Dataset records:
= = = = = = =
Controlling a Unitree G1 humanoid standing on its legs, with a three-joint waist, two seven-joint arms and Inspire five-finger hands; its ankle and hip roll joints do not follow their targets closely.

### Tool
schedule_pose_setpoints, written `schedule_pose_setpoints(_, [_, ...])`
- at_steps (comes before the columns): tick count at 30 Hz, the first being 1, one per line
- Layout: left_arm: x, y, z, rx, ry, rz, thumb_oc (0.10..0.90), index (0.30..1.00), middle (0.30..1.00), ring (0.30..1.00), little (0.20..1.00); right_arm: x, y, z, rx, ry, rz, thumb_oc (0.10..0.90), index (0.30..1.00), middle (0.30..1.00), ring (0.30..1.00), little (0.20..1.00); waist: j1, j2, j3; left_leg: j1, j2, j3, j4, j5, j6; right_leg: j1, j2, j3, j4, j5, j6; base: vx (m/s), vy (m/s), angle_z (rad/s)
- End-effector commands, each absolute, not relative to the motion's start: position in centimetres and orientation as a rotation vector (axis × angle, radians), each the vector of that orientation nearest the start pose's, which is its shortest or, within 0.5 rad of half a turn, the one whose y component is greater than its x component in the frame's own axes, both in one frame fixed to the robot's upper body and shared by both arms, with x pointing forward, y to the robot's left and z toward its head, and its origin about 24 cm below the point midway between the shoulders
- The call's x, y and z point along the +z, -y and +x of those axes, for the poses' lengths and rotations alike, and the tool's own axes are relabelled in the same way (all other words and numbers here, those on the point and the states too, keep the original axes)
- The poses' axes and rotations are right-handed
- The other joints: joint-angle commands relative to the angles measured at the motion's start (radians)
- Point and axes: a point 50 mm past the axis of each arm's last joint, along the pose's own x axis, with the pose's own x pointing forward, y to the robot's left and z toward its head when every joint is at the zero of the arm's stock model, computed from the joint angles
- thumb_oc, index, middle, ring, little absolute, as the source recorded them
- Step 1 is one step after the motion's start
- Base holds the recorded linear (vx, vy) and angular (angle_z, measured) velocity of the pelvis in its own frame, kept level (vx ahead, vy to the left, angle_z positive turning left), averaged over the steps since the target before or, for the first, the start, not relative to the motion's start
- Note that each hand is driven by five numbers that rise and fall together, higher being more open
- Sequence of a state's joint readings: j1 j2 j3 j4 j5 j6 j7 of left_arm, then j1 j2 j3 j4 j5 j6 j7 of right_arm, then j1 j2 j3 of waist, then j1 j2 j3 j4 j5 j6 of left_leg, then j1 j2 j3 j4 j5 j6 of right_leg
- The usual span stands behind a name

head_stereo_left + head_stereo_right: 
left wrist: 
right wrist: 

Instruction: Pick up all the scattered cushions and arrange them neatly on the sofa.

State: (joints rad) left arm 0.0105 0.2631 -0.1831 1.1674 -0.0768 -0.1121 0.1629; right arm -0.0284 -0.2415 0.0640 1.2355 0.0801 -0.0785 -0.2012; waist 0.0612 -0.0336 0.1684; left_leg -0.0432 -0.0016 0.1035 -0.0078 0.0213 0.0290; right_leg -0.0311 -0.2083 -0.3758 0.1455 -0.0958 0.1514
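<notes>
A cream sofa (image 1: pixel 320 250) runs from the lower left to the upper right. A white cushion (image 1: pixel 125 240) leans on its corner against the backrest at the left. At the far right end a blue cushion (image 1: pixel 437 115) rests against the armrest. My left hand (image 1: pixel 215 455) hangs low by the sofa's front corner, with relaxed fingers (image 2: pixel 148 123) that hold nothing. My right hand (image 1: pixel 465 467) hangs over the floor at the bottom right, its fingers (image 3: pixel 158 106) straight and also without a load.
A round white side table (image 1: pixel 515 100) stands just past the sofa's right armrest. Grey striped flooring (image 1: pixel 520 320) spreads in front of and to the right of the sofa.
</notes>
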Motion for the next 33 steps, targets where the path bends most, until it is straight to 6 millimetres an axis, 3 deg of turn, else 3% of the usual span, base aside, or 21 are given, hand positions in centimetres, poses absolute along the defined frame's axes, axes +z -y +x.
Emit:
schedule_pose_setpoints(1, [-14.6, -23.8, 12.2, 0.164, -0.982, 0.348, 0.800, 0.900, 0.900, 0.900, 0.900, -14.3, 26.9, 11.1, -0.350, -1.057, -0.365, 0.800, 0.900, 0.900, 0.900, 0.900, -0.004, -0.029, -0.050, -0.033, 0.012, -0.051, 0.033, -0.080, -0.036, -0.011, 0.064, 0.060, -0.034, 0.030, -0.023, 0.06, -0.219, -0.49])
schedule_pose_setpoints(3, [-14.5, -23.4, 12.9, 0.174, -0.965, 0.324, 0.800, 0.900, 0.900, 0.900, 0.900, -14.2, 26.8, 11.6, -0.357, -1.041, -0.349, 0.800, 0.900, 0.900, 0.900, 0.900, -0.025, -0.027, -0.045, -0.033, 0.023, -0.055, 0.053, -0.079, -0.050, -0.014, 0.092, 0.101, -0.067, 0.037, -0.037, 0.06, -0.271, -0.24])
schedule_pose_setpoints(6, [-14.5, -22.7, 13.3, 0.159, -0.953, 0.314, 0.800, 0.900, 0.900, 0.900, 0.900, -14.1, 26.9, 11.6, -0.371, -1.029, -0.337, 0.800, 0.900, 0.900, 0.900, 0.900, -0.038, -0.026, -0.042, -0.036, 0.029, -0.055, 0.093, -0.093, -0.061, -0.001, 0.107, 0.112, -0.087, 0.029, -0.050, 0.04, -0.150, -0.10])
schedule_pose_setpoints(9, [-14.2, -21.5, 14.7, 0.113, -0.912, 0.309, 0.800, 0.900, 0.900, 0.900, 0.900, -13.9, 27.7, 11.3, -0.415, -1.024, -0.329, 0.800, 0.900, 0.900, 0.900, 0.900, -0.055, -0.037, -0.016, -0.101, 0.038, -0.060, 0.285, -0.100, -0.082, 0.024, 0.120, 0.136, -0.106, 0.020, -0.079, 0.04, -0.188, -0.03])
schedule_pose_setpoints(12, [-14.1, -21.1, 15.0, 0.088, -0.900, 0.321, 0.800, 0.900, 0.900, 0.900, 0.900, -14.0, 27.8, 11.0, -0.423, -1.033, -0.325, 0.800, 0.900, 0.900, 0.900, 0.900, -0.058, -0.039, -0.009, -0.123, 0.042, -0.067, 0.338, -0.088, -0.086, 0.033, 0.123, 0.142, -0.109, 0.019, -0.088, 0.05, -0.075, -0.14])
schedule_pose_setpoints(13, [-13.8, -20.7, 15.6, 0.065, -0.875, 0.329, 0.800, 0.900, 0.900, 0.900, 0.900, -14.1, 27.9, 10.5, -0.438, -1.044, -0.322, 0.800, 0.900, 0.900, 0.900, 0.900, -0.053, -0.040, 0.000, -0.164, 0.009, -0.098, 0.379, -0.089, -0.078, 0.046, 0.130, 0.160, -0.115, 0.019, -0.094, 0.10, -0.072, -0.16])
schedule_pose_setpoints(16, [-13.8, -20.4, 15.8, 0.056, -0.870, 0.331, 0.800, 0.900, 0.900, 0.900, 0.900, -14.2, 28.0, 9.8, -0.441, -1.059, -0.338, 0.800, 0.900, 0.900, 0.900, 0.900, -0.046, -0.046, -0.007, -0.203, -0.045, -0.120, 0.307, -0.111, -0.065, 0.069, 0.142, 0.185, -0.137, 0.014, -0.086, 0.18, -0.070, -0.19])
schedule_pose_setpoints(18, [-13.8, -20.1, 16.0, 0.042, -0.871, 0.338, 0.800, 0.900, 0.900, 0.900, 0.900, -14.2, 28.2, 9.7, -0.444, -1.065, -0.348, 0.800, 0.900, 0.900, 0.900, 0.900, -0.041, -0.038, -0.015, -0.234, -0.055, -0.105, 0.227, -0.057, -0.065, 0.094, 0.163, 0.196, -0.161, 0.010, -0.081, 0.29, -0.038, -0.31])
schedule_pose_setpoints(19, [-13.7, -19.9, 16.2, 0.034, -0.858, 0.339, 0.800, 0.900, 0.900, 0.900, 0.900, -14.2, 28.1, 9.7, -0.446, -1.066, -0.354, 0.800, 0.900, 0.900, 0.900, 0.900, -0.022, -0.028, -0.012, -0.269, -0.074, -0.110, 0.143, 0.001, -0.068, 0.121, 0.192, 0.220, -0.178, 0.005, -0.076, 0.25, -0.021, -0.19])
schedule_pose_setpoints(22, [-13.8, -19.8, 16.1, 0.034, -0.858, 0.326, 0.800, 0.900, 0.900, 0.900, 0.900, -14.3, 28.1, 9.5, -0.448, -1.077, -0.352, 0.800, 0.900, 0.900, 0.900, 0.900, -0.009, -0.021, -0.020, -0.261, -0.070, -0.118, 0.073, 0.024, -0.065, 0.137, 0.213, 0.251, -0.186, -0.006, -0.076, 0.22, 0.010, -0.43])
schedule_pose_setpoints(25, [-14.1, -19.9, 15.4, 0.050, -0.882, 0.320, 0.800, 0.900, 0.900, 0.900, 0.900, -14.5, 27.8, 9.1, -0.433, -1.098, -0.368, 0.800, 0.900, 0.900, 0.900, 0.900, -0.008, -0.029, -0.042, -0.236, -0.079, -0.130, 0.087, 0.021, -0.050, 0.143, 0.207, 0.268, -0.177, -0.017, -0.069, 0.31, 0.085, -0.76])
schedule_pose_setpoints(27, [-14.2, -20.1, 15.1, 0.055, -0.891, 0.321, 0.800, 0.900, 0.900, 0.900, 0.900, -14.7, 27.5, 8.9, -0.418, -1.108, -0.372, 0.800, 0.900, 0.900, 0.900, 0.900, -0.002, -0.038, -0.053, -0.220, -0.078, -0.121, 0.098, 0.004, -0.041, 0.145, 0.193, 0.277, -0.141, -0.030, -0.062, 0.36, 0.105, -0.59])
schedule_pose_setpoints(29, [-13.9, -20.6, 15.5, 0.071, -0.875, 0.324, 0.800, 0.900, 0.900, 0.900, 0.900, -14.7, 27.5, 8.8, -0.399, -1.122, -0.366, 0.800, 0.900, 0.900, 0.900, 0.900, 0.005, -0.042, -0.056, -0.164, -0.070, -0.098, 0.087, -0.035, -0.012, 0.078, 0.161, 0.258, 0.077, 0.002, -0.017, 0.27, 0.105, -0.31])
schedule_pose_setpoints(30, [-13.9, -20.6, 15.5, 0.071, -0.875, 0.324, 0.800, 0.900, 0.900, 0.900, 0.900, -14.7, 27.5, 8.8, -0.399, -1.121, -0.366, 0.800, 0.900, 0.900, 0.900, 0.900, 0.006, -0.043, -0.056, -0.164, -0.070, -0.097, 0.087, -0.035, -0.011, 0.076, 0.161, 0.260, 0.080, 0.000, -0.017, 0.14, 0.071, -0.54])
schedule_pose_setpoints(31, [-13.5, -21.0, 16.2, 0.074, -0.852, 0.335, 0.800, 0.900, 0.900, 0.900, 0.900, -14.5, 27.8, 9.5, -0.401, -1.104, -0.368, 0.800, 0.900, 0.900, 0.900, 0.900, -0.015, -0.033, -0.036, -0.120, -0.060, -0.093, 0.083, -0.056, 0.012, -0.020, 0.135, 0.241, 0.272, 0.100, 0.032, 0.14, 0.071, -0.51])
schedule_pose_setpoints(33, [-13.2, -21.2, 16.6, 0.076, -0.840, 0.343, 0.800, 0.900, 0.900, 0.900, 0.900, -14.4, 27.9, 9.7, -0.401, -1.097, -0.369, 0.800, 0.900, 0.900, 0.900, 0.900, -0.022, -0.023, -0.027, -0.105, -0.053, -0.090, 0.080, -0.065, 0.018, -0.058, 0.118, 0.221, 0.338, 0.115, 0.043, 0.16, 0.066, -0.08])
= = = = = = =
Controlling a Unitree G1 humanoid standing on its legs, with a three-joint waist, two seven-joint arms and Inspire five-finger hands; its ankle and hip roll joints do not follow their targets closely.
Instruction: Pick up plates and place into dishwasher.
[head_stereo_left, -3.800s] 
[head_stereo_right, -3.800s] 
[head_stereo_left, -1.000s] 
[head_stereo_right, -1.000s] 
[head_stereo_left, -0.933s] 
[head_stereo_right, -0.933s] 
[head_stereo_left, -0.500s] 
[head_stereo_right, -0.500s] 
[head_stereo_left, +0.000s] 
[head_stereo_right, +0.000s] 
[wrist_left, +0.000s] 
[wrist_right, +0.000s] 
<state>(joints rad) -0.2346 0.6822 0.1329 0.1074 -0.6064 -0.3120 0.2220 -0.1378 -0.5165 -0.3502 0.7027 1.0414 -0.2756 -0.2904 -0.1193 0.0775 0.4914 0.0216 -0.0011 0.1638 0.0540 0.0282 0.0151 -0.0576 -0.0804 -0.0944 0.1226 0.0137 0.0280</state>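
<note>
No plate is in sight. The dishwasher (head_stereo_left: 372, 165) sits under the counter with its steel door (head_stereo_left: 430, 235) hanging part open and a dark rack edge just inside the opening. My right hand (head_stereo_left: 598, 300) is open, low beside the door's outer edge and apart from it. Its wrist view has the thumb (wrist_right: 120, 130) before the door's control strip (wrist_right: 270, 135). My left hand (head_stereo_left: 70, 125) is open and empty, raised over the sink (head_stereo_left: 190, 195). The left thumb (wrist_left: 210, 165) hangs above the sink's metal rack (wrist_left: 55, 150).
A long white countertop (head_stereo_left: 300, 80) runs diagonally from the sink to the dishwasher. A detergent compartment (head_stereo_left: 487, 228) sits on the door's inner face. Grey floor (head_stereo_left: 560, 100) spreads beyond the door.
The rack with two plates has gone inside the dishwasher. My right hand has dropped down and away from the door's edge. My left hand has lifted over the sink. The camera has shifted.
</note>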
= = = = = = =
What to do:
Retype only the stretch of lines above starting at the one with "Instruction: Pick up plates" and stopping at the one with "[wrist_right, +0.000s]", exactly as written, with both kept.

Output:
Instruction: Pick up plates and place into dishwasher.
[head_stereo_left, -3.800s] 
[head_stereo_right, -3.800s] 
[head_stereo_left, -1.000s] 
[head_stereo_right, -1.000s] 
[head_stereo_left, -0.933s] 
[head_stereo_right, -0.933s] 
[head_stereo_left, -0.500s] 
[head_stereo_right, -0.500s] 
[head_stereo_left, +0.000s] 
[head_stereo_right, +0.000s] 
[wrist_left, +0.000s] 
[wrist_right, +0.000s] 

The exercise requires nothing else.